All well and good, but how to rank teams that finished the season with the same number of points? For the first few years of the competition, this didn’t matter; but in 1894-’95, issues of promotion and relegation forced the League to confront the question. Goal average, the ratio of goals scored to goals allowed, was thereafter used as a tie-breaker until 1976, when it was replaced by goal difference. Commentary on the distinction between the two discriminators has often focused on the difference in the incentives each offers the teams subject to it. Whereas goal difference treats every goal as equally valuable, a goal scored being exactly as good as a goal not conceded; goal average gives different weights to changes in its numerator and denominator based on which is currently the largest. This means that under the goal average system, a team that scores more goals than it concedes is better off scoring one goal fewer and conceding one fewer than scoring one more and conceding one more. Although the opposite is true for a team which scores fewer than it concedes, it came to be believed that goal average in general incentivised defensive play; and the switch to goal difference was motivated largely by a desire to reverse this.
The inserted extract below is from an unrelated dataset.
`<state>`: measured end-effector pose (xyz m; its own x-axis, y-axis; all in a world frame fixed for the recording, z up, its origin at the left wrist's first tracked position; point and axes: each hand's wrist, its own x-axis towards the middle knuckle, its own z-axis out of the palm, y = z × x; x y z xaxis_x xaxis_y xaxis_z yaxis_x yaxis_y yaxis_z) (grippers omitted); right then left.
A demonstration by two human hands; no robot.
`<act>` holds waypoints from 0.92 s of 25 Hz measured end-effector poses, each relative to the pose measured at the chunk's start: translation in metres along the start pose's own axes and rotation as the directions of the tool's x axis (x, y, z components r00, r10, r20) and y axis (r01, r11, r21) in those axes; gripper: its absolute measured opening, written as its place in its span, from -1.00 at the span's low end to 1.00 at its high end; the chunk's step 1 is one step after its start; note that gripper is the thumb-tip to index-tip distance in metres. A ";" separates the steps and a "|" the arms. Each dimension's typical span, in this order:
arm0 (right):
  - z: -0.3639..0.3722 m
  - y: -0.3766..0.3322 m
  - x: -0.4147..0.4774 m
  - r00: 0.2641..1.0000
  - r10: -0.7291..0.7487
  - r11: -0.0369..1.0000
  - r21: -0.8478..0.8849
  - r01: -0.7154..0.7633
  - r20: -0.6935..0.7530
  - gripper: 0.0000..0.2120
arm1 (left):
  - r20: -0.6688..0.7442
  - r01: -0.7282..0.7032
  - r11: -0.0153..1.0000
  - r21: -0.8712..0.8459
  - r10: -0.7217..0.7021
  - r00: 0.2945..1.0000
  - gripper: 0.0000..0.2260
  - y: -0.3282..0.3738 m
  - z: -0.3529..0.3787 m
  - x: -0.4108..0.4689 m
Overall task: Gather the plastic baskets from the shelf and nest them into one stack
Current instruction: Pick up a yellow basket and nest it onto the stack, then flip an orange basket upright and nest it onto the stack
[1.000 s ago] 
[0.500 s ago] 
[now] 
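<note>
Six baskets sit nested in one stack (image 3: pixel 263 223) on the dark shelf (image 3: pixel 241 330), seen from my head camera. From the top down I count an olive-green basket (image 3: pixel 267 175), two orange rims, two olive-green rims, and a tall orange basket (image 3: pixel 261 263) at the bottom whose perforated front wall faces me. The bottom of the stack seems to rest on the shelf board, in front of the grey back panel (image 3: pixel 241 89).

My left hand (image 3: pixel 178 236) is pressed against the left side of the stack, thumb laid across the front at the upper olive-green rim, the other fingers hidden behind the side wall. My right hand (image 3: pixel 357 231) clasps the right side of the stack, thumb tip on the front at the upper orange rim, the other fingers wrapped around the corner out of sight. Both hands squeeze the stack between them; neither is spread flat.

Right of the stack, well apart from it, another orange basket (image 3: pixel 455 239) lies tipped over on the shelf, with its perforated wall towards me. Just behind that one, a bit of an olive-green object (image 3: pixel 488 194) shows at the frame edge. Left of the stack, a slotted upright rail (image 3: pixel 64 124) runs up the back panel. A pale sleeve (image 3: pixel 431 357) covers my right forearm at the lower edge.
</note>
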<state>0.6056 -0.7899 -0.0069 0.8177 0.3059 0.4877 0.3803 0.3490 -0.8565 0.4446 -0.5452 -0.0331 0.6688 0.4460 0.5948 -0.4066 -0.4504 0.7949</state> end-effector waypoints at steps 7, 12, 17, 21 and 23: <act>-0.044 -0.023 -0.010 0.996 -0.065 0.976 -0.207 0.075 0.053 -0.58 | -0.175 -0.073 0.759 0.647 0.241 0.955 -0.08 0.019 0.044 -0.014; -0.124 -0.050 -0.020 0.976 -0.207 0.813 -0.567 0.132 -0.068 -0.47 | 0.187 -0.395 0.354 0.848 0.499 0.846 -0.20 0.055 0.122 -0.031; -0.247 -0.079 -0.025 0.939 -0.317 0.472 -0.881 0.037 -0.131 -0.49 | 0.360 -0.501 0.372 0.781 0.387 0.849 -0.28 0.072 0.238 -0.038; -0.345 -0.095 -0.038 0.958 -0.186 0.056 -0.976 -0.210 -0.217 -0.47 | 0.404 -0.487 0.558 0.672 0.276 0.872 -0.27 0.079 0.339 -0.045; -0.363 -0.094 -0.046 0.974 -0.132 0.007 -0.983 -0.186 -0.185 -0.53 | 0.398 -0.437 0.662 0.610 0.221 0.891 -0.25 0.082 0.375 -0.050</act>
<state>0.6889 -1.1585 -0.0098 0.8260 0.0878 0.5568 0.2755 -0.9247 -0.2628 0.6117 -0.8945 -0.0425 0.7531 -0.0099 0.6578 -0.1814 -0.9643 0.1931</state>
I do not know the extent to which this belief was correct. Personally, I see no definite reason why it should be expected to make much difference in the matter. Above all, a team in League competition plays to earn as many points as it can, not to satisfy a secondary criterion which may or may not be relevant. Furthermore, it is at least theoretically possible that such incentives as are offered by goal average would serve to counterbalance the general tendency for strong teams to play offensively and weak teams defensively. It would be an interesting study, but that is not the focus of this essay. The data required for such a study are easily available; but they are not, as far as I am aware, available in an Excel-friendly format. I could, if I wanted to, type all the numbers in by hand; but I’m too lazy to do that. In any case, there is another question which, in my mind at least, is at least as interesting and far more fundamental to the issue of which a league ought to prefer.

If a secondary metric is needed to separate those who have done equally well in terms of a primary metric, that primary metric being the sole separator wherever possible, the most logical question to be asked about the secondary metric is its reliability as a proxy for the primary. Points are the League’s primary metric. Teams are ranked by their success in what they are trying to do, and what they are trying to do is score points. When they cannot be separated by points, the logical thing to do is to separate them according to whatever secondary performance metric most strongly correlates with points.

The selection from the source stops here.